Kimseyi sizi sevmeye zorlayamazsınız.
Kendinizi sevilecek insan yapabilirsiniz,
Gerisini karşı tarafa bırakırsınız.
Öğrendim ki...
Güveni geliştirmek yıllar alıyor,
Yıkmak bir dakika.
Öğrendim ki...
Hayatında nelere sahip olduğun değil
Kiminle olduğun önemli.
Öğrendim ki...
Sevimlilik yaparak 15 dakika kazanmak mümkün
Ama sonrası için bir şeyler bilmek gerek.
Öğrendim ki...
Kendini en iyilerle kıyaslamak değil
Kendi en iyinle kıyaslamak sonuç getirir.
Öğrendim ki...
İnsanların başına ne geldiği değil
O durumda ne yaptıkları önemli.
Öğrendim ki...
Ne kadar küçük dilimlersen dilimle
Her işin iki yüzü var.
Öğrendim ki...
Olmak istediğim insan olabilmem
Çok vakit alıyor.
Öğrendim ki...
Karşılık vermek
Düşünmekten çok daha basit.
Öğrendim ki...
Bütün sevdiklerinle iyi ayrılman gerek
Hangisi son görüşme olacak bilemiyorsun.
Öğrendim ki...
'Bittim' dediğin andan itibaren
Pilinin bitmesine daha çok var.
Öğrendim ki...
Sen tepkilerini kontrol edemezsen
Tepkilerin hayatını kontrol eder.
Öğrendim ki...
Kahraman dediğimiz insanlar
Bir şey yapılması gerektiğinde
Yapılması gerekeni
Şartlar ne olursa olsun yapanlar.
Öğrendim ki...
Affetmeyi öğrenmek deneyerek oluyor.
Öğrendim ki...
Bazı insanlar sizi çok seviyor
Ama bunu nasıl göstereceğini bilemiyor.
Öğrendim ki...
Ne kadar ilgi ve ihtimam gösterseniz
Bazıları hiç karşılık vermiyor.
Öğrendim ki...
Para ucuz bir başarı.
Öğrendim ki...
En iyi arkadaşla sıkıcı an olmaz.
Öğrendim ki...
Düştüğün anda seni tekmeleyeceğini düşündüklerinden bazıları
Kaldırmak için elini uzatır.
Öğrendim ki...
İki insan aynı şeye bakıp
Tamamen farklı şeyler görebilir.
Öğrendim ki...
Aşık olmanın ve aşkı yaşamanın çok çeşidi vardır.
Öğrendim ki...
Her şartta kendisiyle dürüst kalanlar
Daha uzun yol yürüyor.
Öğrendim ki...
Hiç tanımadığın insanlar,
iki saat içinde,
senin hayatını değiştirir.
Öğrendim ki...
Anlatmak ve yazmak ruhu rahatlatır.
Öğrendim ki...
Duvarda asılı diplomalar
İnsanı insan yapmaya yetmez.
Öğrendim ki...
Aşk kelimesi ne kadar çok kullanılırsa, anlam yükü o kadar azalır.
Öğrendim ki...
Karşısındakini kırmamak ve inançlarını savunmak arasında çizginin
nereden geçtiğini bulmak zor.
Öğrendim ki...
Gerçek arkadaşlar arasına mesafe girmez.
Gerçek aşkların da!
Öğrendim ki...
Tecrübenin kaç yaşgünü partisi yaşadığınızla ilgisi yok,
Ne tür deneyimler yaşadığınızla var.
Öğrendim ki...
Aile hep insanın yanında olmuyor.
Akrabanız olmayan insanlardan ilgi, sevgi ve güven öğrenebiliyorsunuz.

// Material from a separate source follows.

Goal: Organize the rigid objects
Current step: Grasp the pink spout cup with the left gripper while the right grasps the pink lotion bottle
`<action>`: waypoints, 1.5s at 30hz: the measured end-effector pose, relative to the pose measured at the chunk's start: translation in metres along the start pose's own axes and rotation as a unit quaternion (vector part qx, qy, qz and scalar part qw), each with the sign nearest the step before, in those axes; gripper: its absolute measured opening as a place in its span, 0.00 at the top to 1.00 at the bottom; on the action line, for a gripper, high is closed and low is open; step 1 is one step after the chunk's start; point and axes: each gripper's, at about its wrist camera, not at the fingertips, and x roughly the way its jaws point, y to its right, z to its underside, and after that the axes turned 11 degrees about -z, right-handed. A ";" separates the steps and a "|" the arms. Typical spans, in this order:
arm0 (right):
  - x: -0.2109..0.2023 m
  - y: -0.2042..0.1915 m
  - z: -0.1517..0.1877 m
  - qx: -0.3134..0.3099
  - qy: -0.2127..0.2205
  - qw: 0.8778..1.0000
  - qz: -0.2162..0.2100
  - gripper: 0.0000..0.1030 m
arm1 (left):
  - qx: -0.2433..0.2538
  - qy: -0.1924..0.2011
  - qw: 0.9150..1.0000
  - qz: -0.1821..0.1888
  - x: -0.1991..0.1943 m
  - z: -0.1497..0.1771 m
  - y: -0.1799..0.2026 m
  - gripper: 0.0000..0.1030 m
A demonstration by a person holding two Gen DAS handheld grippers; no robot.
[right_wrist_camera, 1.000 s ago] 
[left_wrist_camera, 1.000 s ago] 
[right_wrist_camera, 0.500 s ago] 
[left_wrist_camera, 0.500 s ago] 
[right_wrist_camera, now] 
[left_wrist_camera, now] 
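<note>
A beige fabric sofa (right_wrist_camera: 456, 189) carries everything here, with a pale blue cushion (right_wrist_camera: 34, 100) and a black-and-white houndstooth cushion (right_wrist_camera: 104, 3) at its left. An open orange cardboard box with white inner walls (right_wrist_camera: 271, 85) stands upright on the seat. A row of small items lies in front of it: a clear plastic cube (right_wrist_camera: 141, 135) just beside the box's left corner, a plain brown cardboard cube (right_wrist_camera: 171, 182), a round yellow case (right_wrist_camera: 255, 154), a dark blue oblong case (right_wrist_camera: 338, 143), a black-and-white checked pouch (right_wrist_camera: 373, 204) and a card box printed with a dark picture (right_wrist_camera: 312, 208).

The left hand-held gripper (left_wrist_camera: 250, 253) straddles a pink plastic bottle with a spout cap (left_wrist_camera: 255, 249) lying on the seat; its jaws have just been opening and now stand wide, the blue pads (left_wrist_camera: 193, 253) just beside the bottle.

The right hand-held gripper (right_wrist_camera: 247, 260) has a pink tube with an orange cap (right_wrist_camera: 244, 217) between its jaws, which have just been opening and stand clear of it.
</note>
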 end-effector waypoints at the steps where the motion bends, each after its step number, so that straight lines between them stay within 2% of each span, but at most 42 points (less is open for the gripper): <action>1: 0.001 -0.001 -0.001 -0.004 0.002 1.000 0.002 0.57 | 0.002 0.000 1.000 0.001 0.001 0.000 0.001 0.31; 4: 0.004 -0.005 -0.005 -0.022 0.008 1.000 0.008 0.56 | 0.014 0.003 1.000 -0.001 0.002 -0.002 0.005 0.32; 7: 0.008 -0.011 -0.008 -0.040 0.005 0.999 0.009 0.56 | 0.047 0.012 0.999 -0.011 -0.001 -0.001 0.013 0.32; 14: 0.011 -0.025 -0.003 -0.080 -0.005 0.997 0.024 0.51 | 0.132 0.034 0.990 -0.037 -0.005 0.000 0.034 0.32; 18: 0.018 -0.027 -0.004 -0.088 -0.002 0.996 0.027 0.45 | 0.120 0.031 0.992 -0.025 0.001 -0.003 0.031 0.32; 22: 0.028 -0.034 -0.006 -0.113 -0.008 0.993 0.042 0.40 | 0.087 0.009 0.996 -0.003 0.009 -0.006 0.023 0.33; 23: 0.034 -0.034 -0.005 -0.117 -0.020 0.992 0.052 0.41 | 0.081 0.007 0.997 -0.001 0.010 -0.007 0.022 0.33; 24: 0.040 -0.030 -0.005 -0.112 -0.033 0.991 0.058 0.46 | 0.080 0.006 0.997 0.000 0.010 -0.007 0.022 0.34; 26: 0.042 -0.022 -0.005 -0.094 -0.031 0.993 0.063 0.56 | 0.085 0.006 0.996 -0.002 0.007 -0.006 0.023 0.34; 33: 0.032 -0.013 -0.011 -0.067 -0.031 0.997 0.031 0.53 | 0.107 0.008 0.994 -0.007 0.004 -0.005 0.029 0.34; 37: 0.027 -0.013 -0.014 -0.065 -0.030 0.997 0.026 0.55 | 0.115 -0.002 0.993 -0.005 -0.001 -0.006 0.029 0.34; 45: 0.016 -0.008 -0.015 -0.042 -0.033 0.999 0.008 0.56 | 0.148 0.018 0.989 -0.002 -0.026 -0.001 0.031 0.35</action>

Aile her zaman biyolojik değil.
Öğrendim ki...
Ne kadar yakın olursa olsunlar
En iyi arkadaşlar da ara sıra üzebilir.
Onları affetmek gerekir.
Öğrendim ki...
Bazen başkalarını affetmek yetmiyor.
Bazen insanın kendisini affedebilmesi gerekiyor.
Öğrendim ki...
Yüreğiniz ne kadar kan ağlarsa ağlasın
Dünya sizin için dönmesini durdurmuyor.
Öğrendim ki...
Şartlar ve olaylar,
Kim olduğumuzu etkilemiş olabilir.
Ama ne olduğumuzdan kendimiz sorumluyuz.
Öğrendim ki...
İki kişi münakaşa ediyorsa,
Bu birbirlerini sevmedikleri anlamına gelmez.
Etmemeleri de sevdikleri anlamına gelmez.
Öğrendim ki...
Her problem kendi içinde bir fırsat saklar.
Ve problem, fırsatın yanında cüce kalır.
Öğrendim ki...
Sevgiyi çabuk kaybediyorsun, pişmanlığın uzun yıllar sürüyor
,,,,,,,,,,,,,,,,,,,,,,,,,,,,,,,,,,,,,,,,,,,,,,,,,,,,,,,,,,,,,,,,,,,,,,,,,,,,,,,,,,,,,,,,,,,,,,,,,
Öğrendik ki....
Bir tek insanın bize 'iyi ki varsın' demesi, varolduğumuz
için mutlu olmamızı sağlar....
Öğrendik ki....
Kibar olmak, haklı olmaktan daha önemlidir.
Öğrendik ki....
Hayat şartları bizi ne kadar ciddi görünmeye zorlasada hepimiz
çılgınlıklarımızı paylaşacak birini arıyoruz....
Öğrendik ki....
Bazen tek ihtiyacımız olan bir el ve bizi anlayacak bir
yürektir.....
Öğrendik ki....
Parayla 'klas insan' olunmuyor....
Öğrendik ki....
Gün içinde başımıza gelen küçücük şeyler gün sonunda koca bir
mutluluğa dönüşüyor....
Öğrendik ki....
İnkar edip içimizde sakladığımız şeyler gerçekliğini
kaybetmiyor....
Öğrendik ki....
Biriyle dalaştığımızda tek başardığımız onun bize daha çok zarar
vermesini sağlamaktır....
Öğrendik ki....
Her yarayı saran zaman değil sevgidir....
Öğrendik ki....
Çabuk olgunlaşmak için zeki insanlardan çevre edinmek
gerekir.....
Öğrendik ki...
Karşılaştığımız herkes bir gülüşümüzü hak eder.....
Öğrendik ki....
Hiç kimse mükemmel değildir....
Öğrendik ki....
Hayat zorludur ama biz daha zorluyuz....
Öğrendik ki....
Gülümsemek, daha güzel bir görüntüye kavuşmanın bedava
yoludur....
Öğrendik ki....
Hepimiz zirvede olmak istesek de asıl keyif oraya tırmanırken
yaşadıklarımızdır....
Öğrendik ki....
Zamanımız ne kadar azsa yapacak işler o kadar çoktur....
Öğrendik ki....
BİRİNİ NE KADAR ÇOK SEVERSEK HAYAT ONU BİZDEN O KADAR ÇABUK
ALIYOR.....
can dündar..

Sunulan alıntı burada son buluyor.